Failure to close games, as much as a lack of leadership and poor point guard play, has been a main theme for the Gamecocks this season. The 70-63 loss to the Texas Tech came as the Red Raiders outscored USC 17-5 over the final five minutes. The 81-76 loss to Mississippi State came as the Bulldogs outscored USC 11-7 over the final 4:51.
South Carolina tried to change the narrative Tuesday. The Gamecocks outscored the Volunteers 20-9 over the final 10 minutes. Booker’s layup with 36 seconds left cut the lead to one.
But Tennessee won because it dominated the game’s final two plays. Grant Williams, UT’s SEC Player of the Year candidate of a forward, scored over Chris Silva – and a late-arriving Booker – to extend the advantage to three with 11 seconds left.

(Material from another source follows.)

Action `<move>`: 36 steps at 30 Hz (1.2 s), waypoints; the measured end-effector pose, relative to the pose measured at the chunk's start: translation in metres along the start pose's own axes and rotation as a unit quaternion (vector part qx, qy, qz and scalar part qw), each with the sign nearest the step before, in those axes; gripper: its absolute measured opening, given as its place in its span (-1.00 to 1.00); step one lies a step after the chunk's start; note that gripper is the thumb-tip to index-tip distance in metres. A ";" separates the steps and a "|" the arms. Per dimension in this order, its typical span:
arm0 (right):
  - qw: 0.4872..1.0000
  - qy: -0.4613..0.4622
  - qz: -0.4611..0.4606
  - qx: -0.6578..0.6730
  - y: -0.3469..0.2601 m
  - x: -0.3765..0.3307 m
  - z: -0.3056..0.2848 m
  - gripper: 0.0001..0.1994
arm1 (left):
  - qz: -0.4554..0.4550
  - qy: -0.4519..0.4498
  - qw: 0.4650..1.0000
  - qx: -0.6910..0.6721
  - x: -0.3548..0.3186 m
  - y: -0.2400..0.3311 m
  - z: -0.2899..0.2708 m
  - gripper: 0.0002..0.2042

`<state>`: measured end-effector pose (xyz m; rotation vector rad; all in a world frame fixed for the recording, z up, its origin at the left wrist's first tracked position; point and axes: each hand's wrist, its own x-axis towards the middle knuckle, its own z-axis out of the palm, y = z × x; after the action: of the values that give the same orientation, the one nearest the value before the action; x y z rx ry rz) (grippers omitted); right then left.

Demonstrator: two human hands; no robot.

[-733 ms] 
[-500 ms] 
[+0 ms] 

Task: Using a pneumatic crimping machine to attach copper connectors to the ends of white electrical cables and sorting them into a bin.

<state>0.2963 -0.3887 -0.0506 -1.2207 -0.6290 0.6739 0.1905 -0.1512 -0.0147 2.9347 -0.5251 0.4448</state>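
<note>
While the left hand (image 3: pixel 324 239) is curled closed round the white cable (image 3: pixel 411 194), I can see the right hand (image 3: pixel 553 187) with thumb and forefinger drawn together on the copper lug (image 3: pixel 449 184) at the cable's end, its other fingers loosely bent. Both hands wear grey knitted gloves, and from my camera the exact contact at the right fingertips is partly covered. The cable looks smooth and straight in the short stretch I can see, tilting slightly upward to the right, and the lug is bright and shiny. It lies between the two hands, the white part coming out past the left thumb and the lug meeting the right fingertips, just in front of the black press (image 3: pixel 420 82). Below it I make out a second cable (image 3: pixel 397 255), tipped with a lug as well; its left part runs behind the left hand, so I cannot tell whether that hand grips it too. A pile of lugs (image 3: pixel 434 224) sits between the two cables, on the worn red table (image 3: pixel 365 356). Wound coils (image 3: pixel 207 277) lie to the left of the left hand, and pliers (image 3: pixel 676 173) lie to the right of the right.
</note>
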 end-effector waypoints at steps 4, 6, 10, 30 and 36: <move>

“We knew it was going to (Williams) and we had a set play to make sure that once he did get it, try and double him,” Booker said. “We didn’t execute. And he’s a good player, he made the shot.”
Martin designed USC’s final offensive possession to have multiple options. Myers worked with Minaya on one side while Booker, Carolina’s best 3-point shooter, was on the other.
Booker, who led the Gamecocks with 19 points, rolled to the top of the key off a Maik Kotsar screen. Kotsar, who opened USC’s scoring in the first half with a 3, then flashed to the left wing.
“We expected them, obviously, to guard Booker,” Martin said. “So if they lost him, we’d get a shot. If they didn’t, we were gonna skip and get a backside 3.”
Booker was covered and Kotsar emerged open too late. Minaya had to shoot before the horn sounded.
“I feel like I tried to do my job,” Booker said. “Wesley, I saw him go the other way and he handed it off. I felt like I tried to get open. I think Justin got a clean look and he just missed it. That’s basketball.”
Myers, who had two points in 18 minutes, was running PG on the play because starter Hassani Gravett was out with cramps. Gravett, who scored 12 points and had four assists, exited with 3:15 left and didn’t return.
“He played hard for once in his life, so he cramped up,” Martin said. “When you play real hard and you’re not used to playing that hard all the time, that’s the kind of stuff that happens.
“But he tried today. He was a lot more engaged. He just has some mental lapses. He’s got to figure out a way to eliminate that.”
Good play mixed with key moments of bad. That was the Gamecocks on Tuesday. They host No. 10 Auburn on Saturday.
“It comes down to one stop,” Martin said, “and the defensive assignment that was laid out was not executed. Listening has been a weakness for this team the whole year.”